* GOAL OF THE EXERCISE:
Nothing but the pictures may be dropped; the rest of the listing is to be written out exactly.
--- START ---
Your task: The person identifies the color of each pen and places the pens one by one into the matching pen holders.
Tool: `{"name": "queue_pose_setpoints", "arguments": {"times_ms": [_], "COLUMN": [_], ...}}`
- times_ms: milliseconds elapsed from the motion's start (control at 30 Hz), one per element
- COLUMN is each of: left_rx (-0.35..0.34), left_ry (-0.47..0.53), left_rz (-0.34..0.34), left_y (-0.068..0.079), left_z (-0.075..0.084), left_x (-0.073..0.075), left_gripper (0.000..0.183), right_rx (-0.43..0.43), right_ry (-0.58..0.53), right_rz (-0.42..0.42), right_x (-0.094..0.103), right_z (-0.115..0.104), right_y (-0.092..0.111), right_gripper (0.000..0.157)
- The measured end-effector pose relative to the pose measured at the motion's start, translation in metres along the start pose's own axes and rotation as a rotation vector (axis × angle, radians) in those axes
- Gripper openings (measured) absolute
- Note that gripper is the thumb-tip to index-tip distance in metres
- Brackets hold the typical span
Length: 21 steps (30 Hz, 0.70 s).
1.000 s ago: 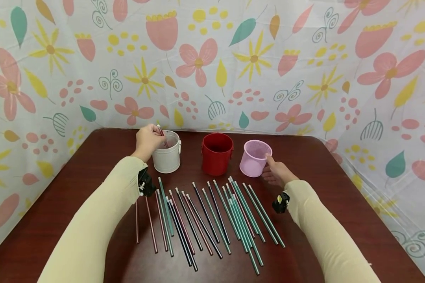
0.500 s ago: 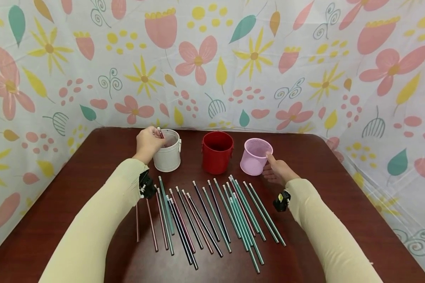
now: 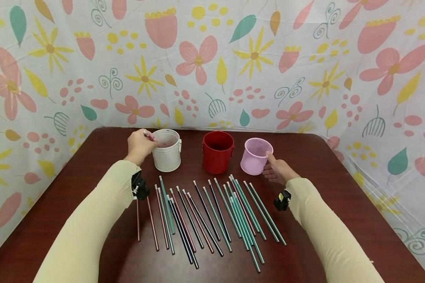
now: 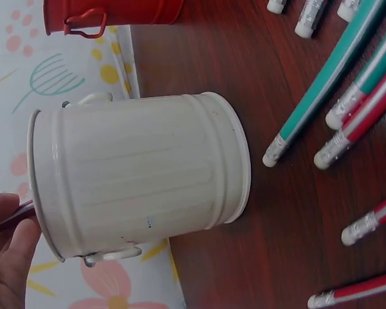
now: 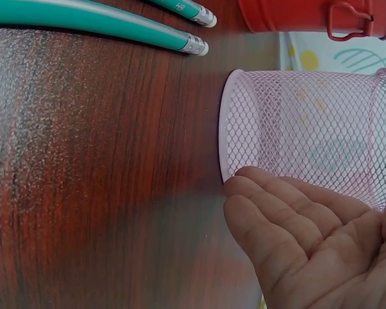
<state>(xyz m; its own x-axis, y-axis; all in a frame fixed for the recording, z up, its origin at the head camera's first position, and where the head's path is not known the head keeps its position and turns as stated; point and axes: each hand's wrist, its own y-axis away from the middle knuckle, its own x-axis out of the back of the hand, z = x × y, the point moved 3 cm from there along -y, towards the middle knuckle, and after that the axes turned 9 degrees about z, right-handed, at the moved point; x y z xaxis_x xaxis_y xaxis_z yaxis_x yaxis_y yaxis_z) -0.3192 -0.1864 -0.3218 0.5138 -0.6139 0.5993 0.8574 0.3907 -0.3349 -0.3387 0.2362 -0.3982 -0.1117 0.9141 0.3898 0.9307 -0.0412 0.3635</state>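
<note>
My left hand [image 3: 140, 146] pinches a red pencil [image 3: 150, 136] at the left rim of the white bucket [image 3: 167, 155]. The pencil tilts, its eraser end up and left; its lower end is hidden by hand and bucket. In the left wrist view, the thumb and fingers [image 4: 13, 257] hold it at the bucket's mouth. My right hand [image 3: 278, 171] is beside the pink mesh pot [image 3: 253, 161], its thumb touching the rim. In the right wrist view its fingers [image 5: 276, 212] lie extended alongside the mesh wall.
A red bucket [image 3: 216, 157] stands between the white bucket and the mesh pot. Several teal, dark blue and red pencils [image 3: 246, 224] lie in a spread row on the brown table [image 3: 304, 236], erasers toward the containers. A flowered curtain [image 3: 212, 98] hangs behind.
My left hand has shifted left to the white bucket's outer rim, and its pencil has gone from nearly upright to strongly tilted. The right hand and mesh pot stay put.
</note>
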Motion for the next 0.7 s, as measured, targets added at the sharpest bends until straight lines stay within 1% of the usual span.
{"name": "queue_pose_setpoints", "arguments": {"times_ms": [100,300,433,533,600,700], "left_rx": [-0.017,0.026,0.046,0.067,0.071,0.058], "left_ry": [-0.039,-0.033,-0.030,-0.010,0.001,-0.001], "left_rz": [0.001,-0.001,0.008,0.005,0.005,0.011], "left_y": [0.000,0.001,0.001,0.001,0.001,0.000], "left_z": [0.002,0.000,-0.006,-0.011,-0.015,-0.020], "left_x": [0.002,0.007,0.010,0.011,0.011,0.012], "left_gripper": [0.005,0.010,0.015,0.019,0.021,0.021], "right_rx": [0.002,-0.001,-0.002,0.001,0.003,0.005], "right_ry": [-0.001,0.001,0.005,0.006,0.006,0.015], "right_rz": [-0.002,-0.009,-0.008,-0.008,-0.011,-0.009], "right_x": [0.000,0.000,0.001,0.001,0.001,0.001], "right_z": [0.001,0.002,0.002,0.001,0.000,0.001], "right_y": [0.000,0.000,0.001,0.001,0.000,-0.001], "right_gripper": [0.089,0.088,0.089,0.089,0.089,0.088]}}
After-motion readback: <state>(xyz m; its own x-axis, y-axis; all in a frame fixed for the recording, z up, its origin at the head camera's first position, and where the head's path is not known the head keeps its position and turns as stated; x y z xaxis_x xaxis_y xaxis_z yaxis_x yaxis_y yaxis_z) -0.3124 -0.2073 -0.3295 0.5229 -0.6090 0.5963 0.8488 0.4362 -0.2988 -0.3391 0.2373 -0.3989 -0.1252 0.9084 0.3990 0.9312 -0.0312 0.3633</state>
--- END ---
* WRITTEN REPLY:
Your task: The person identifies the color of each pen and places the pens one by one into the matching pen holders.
Tool: `{"name": "queue_pose_setpoints", "arguments": {"times_ms": [_], "COLUMN": [_], ...}}`
- times_ms: milliseconds elapsed from the motion's start (control at 30 Hz), one per element
- COLUMN is each of: left_rx (-0.35..0.34), left_ry (-0.47..0.53), left_rz (-0.34..0.34), left_y (-0.068..0.079), left_z (-0.075..0.084), left_x (-0.073..0.075), left_gripper (0.000..0.183), right_rx (-0.43..0.43), right_ry (-0.58..0.53), right_rz (-0.42..0.42), right_x (-0.094..0.103), right_z (-0.115..0.104), right_y (-0.092..0.111), right_gripper (0.000..0.157)
- The measured end-effector pose relative to the pose measured at the motion's start, translation in metres along the start pose's own axes and rotation as a rotation vector (axis × angle, radians) in those axes
- Gripper openings (measured) absolute
- Note that gripper is the thumb-tip to index-tip distance in metres
- Brackets hold the typical span
Length: 21 steps (30 Hz, 0.70 s).
1.000 s ago: 
0.500 s ago: 
now: 
now: 
now: 
<state>(xyz m; its own x-axis, y-axis; all in a frame fixed for the recording, z up, its origin at the head camera's first position, and where the head's path is not known the head keeps its position and turns as stated; point and axes: each hand's wrist, its own y-axis away from the middle knuckle, its own x-axis out of the back of the hand, z = x × y, the point moved 3 cm from there along -y, towards the middle knuckle, and after that the axes turned 9 degrees about z, right-handed, at the moved point; x y z xaxis_x xaxis_y xaxis_z yaxis_x yaxis_y yaxis_z) -0.3192 -0.1864 -0.3218 0.5138 -0.6139 0.5993 0.8574 0.3907 -0.3349 -0.3387 0.2362 -0.3982 -0.1117 0.9141 0.3898 0.9307 -0.0412 0.3635</state>
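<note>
My left hand [image 3: 140, 146] pinches a red pencil [image 3: 150, 136] at the left rim of the white bucket [image 3: 167, 155]. The pencil tilts, its eraser end up and left; its lower end is hidden by hand and bucket. In the left wrist view, the thumb and fingers [image 4: 13, 257] hold it at the bucket's mouth. My right hand [image 3: 278, 171] is beside the pink mesh pot [image 3: 253, 161], its thumb touching the rim. In the right wrist view its fingers [image 5: 276, 212] lie extended alongside the mesh wall.
A red bucket [image 3: 216, 157] stands between the white bucket and the mesh pot. Several teal, dark blue and red pencils [image 3: 246, 224] lie in a spread row on the brown table [image 3: 304, 236], erasers toward the containers. A flowered curtain [image 3: 212, 98] hangs behind.
My left hand has shifted left to the white bucket's outer rim, and its pencil has gone from nearly upright to strongly tilted. The right hand and mesh pot stay put.
</note>
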Motion for the next 0.7 s, as measured, targets added at the sharpest bends until straight lines stay within 1% of the usual span.
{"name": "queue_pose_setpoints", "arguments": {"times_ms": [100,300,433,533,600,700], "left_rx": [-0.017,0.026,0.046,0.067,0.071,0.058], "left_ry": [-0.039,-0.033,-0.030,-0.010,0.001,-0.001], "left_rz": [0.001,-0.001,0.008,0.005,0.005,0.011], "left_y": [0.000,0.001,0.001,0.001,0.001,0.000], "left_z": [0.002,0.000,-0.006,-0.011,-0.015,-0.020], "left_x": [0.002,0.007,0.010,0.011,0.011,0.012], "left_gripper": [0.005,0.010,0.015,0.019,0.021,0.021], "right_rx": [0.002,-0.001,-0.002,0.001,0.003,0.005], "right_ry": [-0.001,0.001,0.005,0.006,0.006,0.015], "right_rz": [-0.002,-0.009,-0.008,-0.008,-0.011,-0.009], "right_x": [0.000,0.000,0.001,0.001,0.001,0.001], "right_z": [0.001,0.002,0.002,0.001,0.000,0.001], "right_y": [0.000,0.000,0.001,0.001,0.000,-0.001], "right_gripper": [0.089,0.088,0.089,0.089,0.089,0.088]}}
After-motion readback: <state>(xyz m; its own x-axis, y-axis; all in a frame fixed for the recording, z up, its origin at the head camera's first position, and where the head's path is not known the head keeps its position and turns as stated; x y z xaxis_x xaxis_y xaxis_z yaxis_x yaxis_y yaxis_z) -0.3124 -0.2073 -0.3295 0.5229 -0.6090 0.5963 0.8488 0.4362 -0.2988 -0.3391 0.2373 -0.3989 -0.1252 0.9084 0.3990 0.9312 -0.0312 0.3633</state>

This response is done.